Cały dzień był jakiś szary, ciężki dym przywiany nie wiadomo skąd, zawisł nad tą krainą, do niego dołączył deszcz, a i chmury postanowiły znaleźć się trochę bliżej ziemi. Taka pogoda od samego rana nie napawała zbyt dużym optymizmem, a teraz to zadanie... Ale gdyby się nie zgodził, śmialiby się, iż jeden z najlepszych drwali całej wschodniej krainy czuje obawy przed wejściem do lasu. Nie był tchórzem, nie chciał także, by ucierpiała jego reputacja, toteż szedł teraz wśród drzew, których miał już dość – drewno, drewno, drewno, wszędzie drewno – i planował uporać się z tym wszystkim jak najszybciej. Jak zapowiedziała rodzicielka, na kolację szykowała gulasz z królika, jedno z jego ulubionych dań. A także ulubione danie jego rodzeństwa. Naprawdę musiał się pospieszyć, jeśli chciał chociaż spróbować tej potrawki.
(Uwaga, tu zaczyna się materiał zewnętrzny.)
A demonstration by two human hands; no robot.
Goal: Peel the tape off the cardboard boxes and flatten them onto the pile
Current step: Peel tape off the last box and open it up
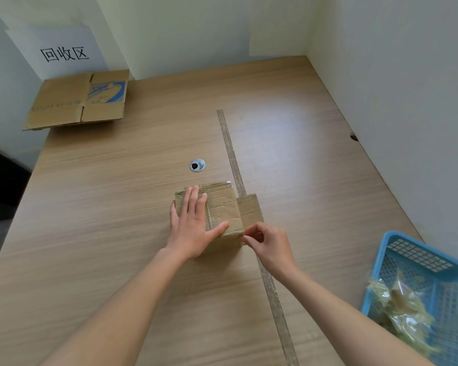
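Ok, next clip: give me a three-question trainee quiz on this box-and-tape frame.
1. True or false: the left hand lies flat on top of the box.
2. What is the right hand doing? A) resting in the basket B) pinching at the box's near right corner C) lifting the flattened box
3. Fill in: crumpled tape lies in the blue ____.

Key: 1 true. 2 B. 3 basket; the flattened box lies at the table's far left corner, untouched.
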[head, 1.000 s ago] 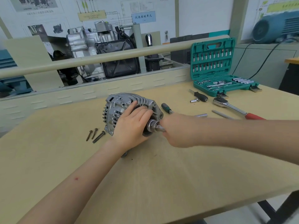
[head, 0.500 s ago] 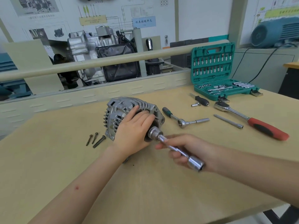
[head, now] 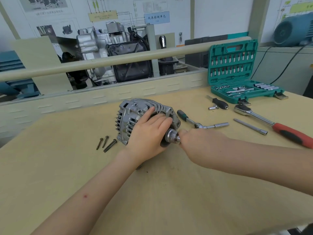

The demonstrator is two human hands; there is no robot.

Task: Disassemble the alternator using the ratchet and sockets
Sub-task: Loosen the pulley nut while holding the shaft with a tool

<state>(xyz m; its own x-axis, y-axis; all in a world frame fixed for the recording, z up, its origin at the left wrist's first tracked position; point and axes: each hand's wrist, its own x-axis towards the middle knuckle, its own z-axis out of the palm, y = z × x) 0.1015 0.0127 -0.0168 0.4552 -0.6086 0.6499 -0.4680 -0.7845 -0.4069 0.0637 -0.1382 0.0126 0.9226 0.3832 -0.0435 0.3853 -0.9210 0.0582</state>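
Observation:
A silver alternator (head: 133,114) lies on its side in the middle of the wooden bench (head: 152,192). My left hand (head: 147,133) grips its front end, fingers spread over the housing and the dark pulley. A chrome socket tool (head: 171,137) sits on the pulley's centre. My right hand (head: 201,145) grips that tool's shaft, which is hidden in my fist. Three long dark bolts (head: 105,143) lie loose to the left of the alternator.
A small green-handled ratchet (head: 201,123) lies just right of the alternator. Farther right are an extension bar (head: 250,127), a large red-handled ratchet (head: 274,124) and a black screwdriver handle (head: 220,103). An open green socket case (head: 237,72) stands at the back right.
My right hand swung the tool's shaft down toward me, then back up, and is again close against the socket on the pulley. My left hand stayed on the alternator.

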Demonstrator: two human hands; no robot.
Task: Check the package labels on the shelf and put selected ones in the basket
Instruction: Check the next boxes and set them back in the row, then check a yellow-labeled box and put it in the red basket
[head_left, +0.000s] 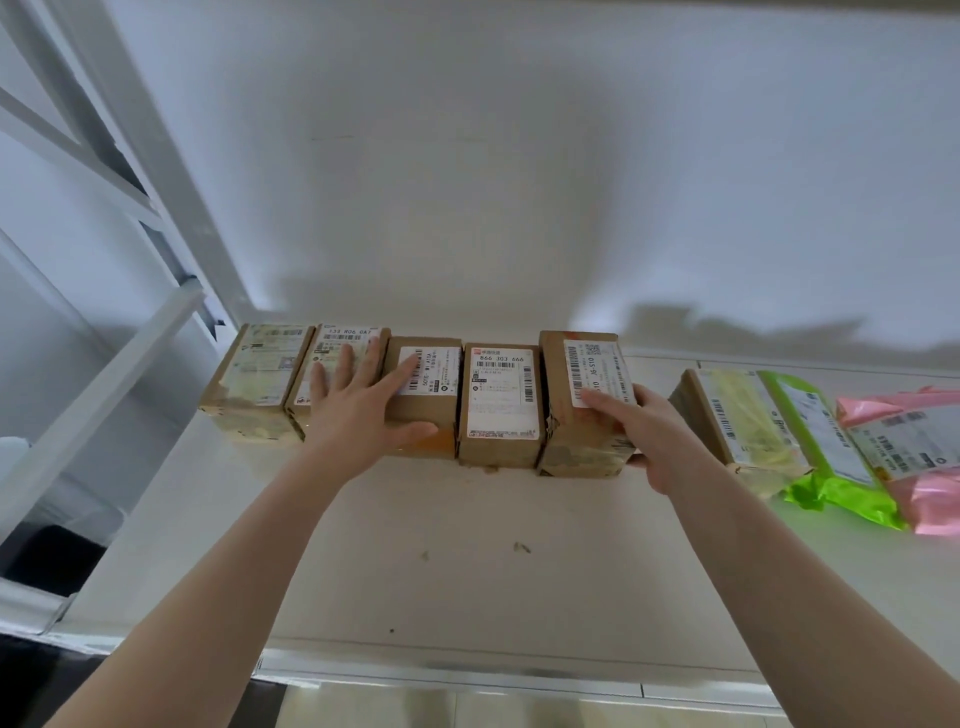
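Observation:
Several brown cardboard packages with white labels stand in a row at the back of the white shelf. My left hand lies flat with fingers spread across the second box and the third box. The fourth box shows the number 866 303 666. My right hand grips the right side of the fifth box, thumb on its label. No basket is in view.
Right of the gap lie another brown box, a green mailer bag and a pink mailer bag. The leftmost box sits by the shelf's white metal frame. The wall rises behind.

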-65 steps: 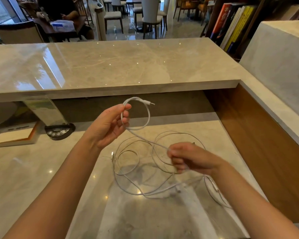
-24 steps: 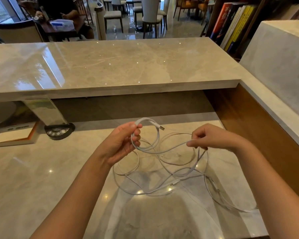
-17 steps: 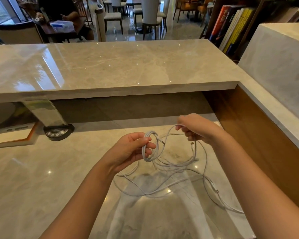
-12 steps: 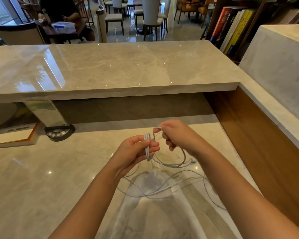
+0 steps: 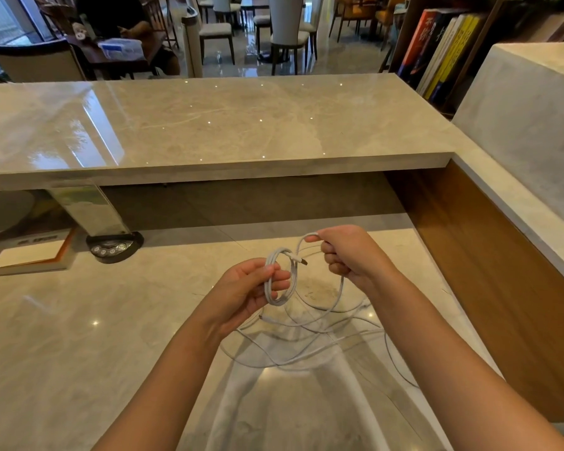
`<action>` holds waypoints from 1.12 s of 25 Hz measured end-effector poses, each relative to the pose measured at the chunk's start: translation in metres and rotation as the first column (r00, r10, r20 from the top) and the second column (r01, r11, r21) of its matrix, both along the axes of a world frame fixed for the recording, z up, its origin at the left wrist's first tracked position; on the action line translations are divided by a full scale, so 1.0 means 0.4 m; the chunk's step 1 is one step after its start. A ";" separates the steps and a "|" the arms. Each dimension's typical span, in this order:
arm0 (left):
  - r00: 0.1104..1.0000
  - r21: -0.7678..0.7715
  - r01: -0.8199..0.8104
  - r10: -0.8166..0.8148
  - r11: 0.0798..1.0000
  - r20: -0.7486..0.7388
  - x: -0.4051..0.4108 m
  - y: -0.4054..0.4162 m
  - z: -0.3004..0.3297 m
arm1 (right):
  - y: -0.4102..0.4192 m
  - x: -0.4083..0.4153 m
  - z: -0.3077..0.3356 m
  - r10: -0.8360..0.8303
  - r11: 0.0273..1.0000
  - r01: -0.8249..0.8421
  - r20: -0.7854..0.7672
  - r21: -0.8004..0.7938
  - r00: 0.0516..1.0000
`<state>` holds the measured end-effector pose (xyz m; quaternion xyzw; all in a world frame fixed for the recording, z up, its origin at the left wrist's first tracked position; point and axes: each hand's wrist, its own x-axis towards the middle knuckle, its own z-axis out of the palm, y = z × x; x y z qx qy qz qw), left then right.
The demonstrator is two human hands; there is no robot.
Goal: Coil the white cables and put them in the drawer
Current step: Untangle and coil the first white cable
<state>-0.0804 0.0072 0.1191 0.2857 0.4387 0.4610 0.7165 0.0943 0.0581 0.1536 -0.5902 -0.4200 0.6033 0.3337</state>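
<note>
Both forearms reach in from the lower edge and meet over the pale marble surface [image 5: 79, 336]. The left hand [image 5: 245, 292] is turned palm inward, its grip clenched around a small coil [image 5: 282, 278] of white cable: thumb and fingertips pinch several stacked loops, and one plug end sticks out toward the right near the top of the coil. The right hand [image 5: 345, 252] sits slightly higher and farther away, knuckles up and fingers curled, its grip grasping a strand of the same cable that arches over its forefinger and runs down toward the coil. Below and between the hands, the loose cables [image 5: 306, 346] lie in wide tangled loops on the surface, trailing to the right under the right forearm. A raised counter ledge [image 5: 209, 125] runs across behind, with a round black base [image 5: 114, 247] beneath it at left.
</note>
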 end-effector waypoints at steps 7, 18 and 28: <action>0.988 0.008 -0.118 0.117 0.993 0.097 0.029 0.011 -0.024 | -0.135 -0.101 -0.042 0.047 0.749 -0.452 0.642 0.485 0.766; 0.823 -0.167 -0.339 0.378 0.926 0.424 0.027 0.029 -0.024 | -0.184 -0.053 -0.181 -0.259 0.475 -0.549 0.705 0.688 0.660; 0.867 0.127 -0.091 0.016 0.988 0.498 0.025 0.004 -0.030 | -0.118 0.065 -0.132 0.074 0.960 -0.163 0.356 0.229 0.932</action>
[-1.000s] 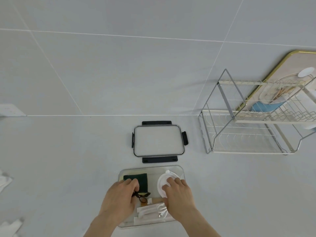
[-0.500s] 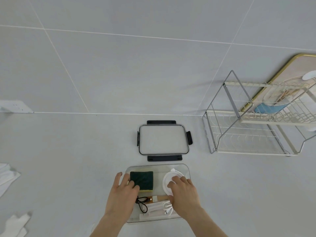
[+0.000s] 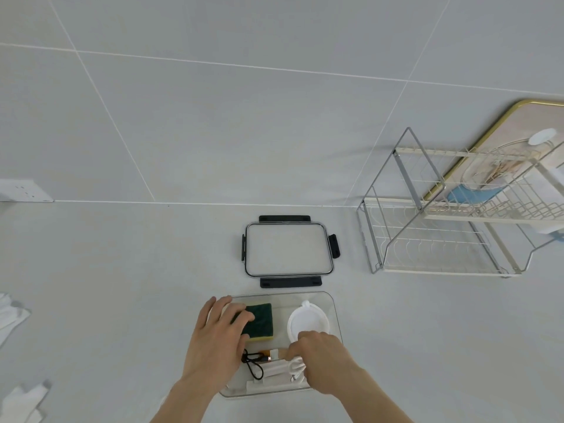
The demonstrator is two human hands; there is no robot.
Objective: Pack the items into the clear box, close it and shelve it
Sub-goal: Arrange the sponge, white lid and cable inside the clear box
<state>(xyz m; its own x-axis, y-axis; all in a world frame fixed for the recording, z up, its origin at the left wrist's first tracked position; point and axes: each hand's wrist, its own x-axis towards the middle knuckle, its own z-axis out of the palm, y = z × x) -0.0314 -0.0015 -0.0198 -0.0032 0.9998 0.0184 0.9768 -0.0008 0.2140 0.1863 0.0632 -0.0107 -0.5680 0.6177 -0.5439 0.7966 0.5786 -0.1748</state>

Gdy tak myślał o kolacji nie tylko myślami zbłądził gdzieś daleko, ale także nogi zeszły ze znanej ścieżki. Kiedy się zorientował, że nie pamięta zbytnio, by kiedykolwiek mijał właśnie te drzewa, dotarło do niego, że najwidoczniej się zgubił. Drwal zgubił się w lesie. A co najdziwniejsze...
Wiadome było w czterech krainach, że las stanowiący naturalną granicę między każdą ze stron był lasem, gdzie działy się różne, często niezrozumiałe, rzeczy, a zmrok mógł właściwie zapaść w każdej chwili. I zrobić to tak, jak się będzie chciało. A akurat tego dnia postanowił zapaść szybko, w przeciągu kilku minut.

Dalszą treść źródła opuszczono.